Stanowisko Dyrektora Muzeum POLIN i Przewodniczącego Zarządu Stowarzyszenia Żydowski Instytut Historyczny ws. apelu opublikowanego przez "Gazetę Wyborczą"
Dlaczego nie podpiszemy "Apelu o równe standardy w stosowaniu prawa międzynarodowego (Izrael/Palestyna)".
W niedzielę wieczorem (8 grudnia 2024 roku) "Gazeta Wyborcza" opublikowała na swojej stronie internetowej apel dotyczący konfliktu bliskowschodniego. Jego autorki i autorzy zwracają się do polskich władz z żądaniem zajęcia stanowiska w kwestii odpowiedzialności Izraela za domniemane zbrodnie wojenne popełniane w czasie działań wojennych na terenie Izraela i Gazy.

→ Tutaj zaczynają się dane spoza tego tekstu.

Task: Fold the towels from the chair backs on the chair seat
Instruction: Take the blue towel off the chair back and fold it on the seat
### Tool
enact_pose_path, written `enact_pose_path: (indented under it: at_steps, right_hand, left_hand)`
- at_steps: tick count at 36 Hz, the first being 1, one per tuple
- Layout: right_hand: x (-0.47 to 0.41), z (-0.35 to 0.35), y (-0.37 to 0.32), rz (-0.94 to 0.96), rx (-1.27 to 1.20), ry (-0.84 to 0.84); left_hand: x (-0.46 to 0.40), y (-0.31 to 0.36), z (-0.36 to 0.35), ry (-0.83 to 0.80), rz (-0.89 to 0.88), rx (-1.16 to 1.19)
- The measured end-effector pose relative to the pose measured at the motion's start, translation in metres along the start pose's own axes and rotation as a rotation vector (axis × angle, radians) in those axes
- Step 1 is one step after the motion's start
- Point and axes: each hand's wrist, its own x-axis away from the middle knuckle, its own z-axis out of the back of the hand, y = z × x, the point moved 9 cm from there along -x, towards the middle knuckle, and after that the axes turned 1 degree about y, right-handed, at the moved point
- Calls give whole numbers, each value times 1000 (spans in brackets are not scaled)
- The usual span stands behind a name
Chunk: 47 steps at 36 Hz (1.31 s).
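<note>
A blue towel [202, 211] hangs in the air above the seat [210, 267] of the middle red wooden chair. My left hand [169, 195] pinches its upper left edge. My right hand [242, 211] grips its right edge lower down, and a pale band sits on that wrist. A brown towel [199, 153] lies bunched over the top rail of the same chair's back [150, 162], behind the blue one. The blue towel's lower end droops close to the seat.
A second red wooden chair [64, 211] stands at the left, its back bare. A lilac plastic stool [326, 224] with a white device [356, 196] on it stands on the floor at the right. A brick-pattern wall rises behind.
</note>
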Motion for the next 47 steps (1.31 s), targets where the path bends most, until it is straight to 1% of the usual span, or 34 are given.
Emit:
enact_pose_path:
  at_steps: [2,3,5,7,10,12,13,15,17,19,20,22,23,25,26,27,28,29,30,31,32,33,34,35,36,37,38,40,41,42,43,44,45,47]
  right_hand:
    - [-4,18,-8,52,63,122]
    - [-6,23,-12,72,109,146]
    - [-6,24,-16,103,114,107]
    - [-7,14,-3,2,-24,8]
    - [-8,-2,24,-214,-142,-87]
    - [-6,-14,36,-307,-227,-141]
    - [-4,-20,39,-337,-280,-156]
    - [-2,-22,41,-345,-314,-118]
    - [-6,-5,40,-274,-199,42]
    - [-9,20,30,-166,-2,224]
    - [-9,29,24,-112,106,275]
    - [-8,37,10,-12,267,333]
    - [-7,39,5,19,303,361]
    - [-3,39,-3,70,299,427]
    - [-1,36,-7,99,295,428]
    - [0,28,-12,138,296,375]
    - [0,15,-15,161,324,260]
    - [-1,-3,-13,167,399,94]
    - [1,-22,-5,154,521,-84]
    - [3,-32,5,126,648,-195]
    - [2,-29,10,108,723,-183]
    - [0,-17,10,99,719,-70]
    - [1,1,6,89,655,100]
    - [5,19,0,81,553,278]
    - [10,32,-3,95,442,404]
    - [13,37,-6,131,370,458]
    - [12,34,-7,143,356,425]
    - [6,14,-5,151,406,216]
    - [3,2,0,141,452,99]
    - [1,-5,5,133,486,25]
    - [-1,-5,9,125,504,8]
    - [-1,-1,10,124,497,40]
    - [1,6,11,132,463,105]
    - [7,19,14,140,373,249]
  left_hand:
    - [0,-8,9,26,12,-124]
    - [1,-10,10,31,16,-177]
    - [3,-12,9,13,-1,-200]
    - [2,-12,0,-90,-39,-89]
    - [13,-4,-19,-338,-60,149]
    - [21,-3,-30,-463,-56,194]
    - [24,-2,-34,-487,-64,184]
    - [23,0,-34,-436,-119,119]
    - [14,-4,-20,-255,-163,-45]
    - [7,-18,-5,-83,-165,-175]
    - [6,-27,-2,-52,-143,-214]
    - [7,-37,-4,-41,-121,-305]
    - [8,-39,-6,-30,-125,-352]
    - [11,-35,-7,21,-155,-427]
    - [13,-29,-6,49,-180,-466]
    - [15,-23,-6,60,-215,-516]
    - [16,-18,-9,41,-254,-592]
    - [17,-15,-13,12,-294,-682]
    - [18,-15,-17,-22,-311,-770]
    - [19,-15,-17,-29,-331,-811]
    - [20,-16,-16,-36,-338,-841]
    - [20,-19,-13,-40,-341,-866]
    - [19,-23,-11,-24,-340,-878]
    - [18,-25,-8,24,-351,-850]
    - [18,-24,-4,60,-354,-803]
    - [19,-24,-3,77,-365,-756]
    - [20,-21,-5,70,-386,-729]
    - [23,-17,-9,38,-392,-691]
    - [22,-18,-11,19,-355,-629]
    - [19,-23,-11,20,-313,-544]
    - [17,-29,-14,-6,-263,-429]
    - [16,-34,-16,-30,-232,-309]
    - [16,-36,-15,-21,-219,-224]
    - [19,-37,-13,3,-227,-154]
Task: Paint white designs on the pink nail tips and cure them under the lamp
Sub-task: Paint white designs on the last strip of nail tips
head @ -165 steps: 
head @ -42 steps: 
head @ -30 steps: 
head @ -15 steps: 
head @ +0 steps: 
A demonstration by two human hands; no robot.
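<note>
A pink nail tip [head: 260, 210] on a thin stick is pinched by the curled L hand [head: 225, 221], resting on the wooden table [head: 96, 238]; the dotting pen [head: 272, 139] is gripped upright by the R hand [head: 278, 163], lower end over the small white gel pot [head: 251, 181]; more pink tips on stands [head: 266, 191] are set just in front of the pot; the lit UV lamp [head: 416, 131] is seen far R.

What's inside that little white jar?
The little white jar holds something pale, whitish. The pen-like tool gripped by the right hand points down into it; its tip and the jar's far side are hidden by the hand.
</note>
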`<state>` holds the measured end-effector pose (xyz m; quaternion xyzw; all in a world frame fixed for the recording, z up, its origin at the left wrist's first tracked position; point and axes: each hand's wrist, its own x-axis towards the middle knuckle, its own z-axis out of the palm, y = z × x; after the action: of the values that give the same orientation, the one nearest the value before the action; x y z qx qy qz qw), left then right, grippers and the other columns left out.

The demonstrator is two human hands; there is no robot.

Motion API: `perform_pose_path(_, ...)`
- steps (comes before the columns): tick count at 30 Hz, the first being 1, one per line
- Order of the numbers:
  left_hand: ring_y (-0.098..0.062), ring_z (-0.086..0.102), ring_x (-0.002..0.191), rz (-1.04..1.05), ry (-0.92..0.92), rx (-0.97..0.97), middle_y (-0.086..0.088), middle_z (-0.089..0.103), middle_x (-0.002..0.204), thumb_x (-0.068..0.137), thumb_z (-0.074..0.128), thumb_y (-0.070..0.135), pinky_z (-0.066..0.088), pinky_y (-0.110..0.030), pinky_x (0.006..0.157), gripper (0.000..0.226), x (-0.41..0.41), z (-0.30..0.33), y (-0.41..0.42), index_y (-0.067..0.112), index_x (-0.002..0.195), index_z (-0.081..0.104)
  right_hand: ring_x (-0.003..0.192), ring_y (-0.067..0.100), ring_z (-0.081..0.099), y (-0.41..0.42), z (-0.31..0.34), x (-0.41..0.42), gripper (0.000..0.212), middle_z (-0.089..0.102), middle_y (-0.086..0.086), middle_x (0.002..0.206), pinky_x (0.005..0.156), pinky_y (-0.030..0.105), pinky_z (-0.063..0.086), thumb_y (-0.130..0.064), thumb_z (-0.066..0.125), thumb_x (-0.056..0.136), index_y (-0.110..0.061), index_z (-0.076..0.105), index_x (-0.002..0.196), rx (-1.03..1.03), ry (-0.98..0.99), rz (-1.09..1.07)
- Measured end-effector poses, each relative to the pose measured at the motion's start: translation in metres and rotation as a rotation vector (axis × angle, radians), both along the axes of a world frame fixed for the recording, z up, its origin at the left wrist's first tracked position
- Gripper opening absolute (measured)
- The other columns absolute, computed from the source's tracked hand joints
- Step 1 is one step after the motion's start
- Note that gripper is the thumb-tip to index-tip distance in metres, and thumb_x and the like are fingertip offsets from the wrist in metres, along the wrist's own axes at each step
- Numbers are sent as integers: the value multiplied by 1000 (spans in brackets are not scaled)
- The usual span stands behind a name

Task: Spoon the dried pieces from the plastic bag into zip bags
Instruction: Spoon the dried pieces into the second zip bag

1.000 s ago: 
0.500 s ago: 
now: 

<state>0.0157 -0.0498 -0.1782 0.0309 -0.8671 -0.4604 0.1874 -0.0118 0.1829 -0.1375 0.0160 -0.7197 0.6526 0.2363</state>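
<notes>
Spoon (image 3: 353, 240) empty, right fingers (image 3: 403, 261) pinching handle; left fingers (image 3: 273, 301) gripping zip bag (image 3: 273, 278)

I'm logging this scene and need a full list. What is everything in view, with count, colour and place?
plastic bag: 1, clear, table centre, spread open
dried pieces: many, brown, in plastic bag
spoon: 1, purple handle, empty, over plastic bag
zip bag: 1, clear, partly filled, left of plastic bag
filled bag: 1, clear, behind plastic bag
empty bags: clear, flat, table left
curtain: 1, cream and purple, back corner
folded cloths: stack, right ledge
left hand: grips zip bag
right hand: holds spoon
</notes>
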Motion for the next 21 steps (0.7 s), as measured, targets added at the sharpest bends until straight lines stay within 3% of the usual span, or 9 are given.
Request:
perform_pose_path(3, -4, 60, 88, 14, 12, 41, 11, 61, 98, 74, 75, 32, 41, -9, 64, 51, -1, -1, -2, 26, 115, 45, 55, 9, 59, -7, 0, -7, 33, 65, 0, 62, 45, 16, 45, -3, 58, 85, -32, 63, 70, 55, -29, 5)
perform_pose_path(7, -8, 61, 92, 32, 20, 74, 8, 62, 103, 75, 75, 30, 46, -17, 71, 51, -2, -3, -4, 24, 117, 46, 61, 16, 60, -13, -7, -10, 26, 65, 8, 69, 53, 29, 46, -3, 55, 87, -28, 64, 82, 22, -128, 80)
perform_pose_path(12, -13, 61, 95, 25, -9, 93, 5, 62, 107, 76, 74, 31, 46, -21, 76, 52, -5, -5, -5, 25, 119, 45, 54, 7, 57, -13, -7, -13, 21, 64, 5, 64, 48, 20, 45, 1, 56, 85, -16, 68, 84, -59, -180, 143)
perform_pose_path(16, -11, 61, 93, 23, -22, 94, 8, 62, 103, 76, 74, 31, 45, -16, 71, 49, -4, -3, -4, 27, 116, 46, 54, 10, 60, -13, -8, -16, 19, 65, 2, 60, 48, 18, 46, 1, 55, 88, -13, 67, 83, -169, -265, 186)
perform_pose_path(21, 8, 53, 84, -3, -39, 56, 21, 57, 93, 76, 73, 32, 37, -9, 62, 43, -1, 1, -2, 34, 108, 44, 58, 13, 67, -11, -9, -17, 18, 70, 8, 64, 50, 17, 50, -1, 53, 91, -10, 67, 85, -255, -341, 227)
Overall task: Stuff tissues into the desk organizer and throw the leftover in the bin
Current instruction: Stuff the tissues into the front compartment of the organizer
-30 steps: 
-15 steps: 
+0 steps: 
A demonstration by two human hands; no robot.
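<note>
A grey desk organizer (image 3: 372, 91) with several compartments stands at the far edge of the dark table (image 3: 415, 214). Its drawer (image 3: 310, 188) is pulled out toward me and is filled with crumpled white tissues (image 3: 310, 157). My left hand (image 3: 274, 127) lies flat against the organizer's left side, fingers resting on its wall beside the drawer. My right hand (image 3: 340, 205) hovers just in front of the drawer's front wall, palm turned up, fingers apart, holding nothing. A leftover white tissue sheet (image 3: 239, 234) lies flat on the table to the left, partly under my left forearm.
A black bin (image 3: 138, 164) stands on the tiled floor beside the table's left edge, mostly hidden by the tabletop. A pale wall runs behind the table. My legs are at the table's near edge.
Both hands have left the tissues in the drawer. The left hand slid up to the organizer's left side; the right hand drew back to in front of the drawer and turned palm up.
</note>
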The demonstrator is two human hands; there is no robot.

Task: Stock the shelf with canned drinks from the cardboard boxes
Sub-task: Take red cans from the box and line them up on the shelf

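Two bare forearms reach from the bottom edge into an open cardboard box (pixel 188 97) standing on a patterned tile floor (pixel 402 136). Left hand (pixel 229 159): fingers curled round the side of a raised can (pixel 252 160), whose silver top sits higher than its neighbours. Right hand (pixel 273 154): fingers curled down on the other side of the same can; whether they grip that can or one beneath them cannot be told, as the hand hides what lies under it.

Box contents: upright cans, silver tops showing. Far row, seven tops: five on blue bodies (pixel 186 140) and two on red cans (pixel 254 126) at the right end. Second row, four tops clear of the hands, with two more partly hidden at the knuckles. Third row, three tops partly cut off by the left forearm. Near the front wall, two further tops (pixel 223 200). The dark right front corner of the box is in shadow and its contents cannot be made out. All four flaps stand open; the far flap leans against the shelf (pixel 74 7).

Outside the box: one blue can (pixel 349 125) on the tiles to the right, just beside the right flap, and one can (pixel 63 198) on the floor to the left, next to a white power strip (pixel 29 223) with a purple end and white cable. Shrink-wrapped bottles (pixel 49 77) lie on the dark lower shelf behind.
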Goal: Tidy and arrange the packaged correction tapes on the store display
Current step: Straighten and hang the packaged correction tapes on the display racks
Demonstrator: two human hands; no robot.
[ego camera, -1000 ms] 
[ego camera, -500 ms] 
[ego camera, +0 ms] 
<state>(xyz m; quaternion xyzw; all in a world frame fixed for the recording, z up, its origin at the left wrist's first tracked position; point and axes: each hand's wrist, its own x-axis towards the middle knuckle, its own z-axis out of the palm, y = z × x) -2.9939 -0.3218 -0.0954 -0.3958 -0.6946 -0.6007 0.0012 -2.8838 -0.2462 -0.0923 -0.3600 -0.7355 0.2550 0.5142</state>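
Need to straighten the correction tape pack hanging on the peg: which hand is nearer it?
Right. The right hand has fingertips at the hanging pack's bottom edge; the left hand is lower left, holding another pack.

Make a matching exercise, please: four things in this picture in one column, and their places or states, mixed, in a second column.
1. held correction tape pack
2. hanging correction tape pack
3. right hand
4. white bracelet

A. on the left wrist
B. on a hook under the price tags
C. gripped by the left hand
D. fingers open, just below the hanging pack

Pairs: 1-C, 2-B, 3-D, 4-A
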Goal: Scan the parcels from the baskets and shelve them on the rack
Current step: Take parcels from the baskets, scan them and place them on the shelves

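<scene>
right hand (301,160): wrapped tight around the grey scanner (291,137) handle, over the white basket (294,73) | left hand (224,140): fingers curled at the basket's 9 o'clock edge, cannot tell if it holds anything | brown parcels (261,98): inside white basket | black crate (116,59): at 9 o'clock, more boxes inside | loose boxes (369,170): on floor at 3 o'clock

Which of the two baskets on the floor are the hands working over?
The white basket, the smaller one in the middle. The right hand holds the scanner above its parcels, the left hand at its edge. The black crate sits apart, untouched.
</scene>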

Pytania o to, czy w czasie operacji militarnych żołnierze dopuszczają się wobec cywili nieuzasadnionej przemocy, są zasadne. Można także pytać o to, jak generałowie i politycy odpowiedzialni za cywilną kontrolę nad armią planują jej działania: czy ich decyzje i rozkazy nie naruszają norm, traktatów i prawa międzynarodowego. Wiele państw zaangażowanych we współczesne konflikty zbrojne także mierzyło się z podobnym wyzwaniem. Izrael nie powinien być w tej sprawie traktowany inaczej niż inne kraje – ani lepiej, ani gorzej. W trosce o stan swojej demokracji – po zakończonej (oby jak najszybciej!) wojnie obywatele tego kraju, wolne media i politycy będą musieli się skonfrontować z zarzutami stawianymi przez społeczność międzynarodową oraz instytucje powołane do pilnowania standardów i zobowiązań traktatowych. Mamy zresztą wrażenie, że ten proces już się w Izraelu rozpoczął.
Apelu jednak nie podpiszemy, więcej – uważamy, że jego treść jest dalece niestosowna.
Powodem jest nie tylko jego skrajna jednostronność (autorzy i autorki całkowicie pomijają kwestie masakry cywilów izraelskich dokonaną przez sprawujący rządy w Strefie Gazy Hamas z 7 października 2023 roku oraz długiej historii terroryzmu wymierzonego w mieszkańców Izraela). Tego rodzaju dokumenty rzadko mają jednak wyważony charakter. Za sprawę niedopuszczalną moralnie uważamy przede wszystkim instrumentalne traktowanie Zagłady do opisu wojny Izraela z Hamasem. Kody językowe i nazwisko Edelmana wplecione w treść odezwy wyraźnie sugerują, że dziś nazistami stali się Izraelczycy, a mieszkańcy Gazy – więźniami getta. Nie umniejszając ani trochę ich cierpieniom, nie możemy się na takie porównania zgodzić. Nie idzie tutaj o sakralizację żydowskiego męczeństwa "kosztem" innych narodów i nacji, po prostu obok niewielu analogii widzimy absolutnie fundamentalne różnice. Żałujemy, że autorzy i sygnatariusze apelu ich nie dostrzegają. Tymczasem porządki te wydają się wymieszane w tekście intencjonalnie – co odbiera mu moralną siłę, czyniąc go raczej elementem szerszej, propagandowej narracji, wymierzonej w pamięć o ofiarach Holokaustu, tak ważną dla świata, ale także jednoczącą dziś skrajnie podzielony naród Izraela. Narracja ta jest elementem wojny prowadzonej nie tylko na Bliskim Wschodzie, ale także w Internecie, gazetach, uczelniach, programach telewizyjnych.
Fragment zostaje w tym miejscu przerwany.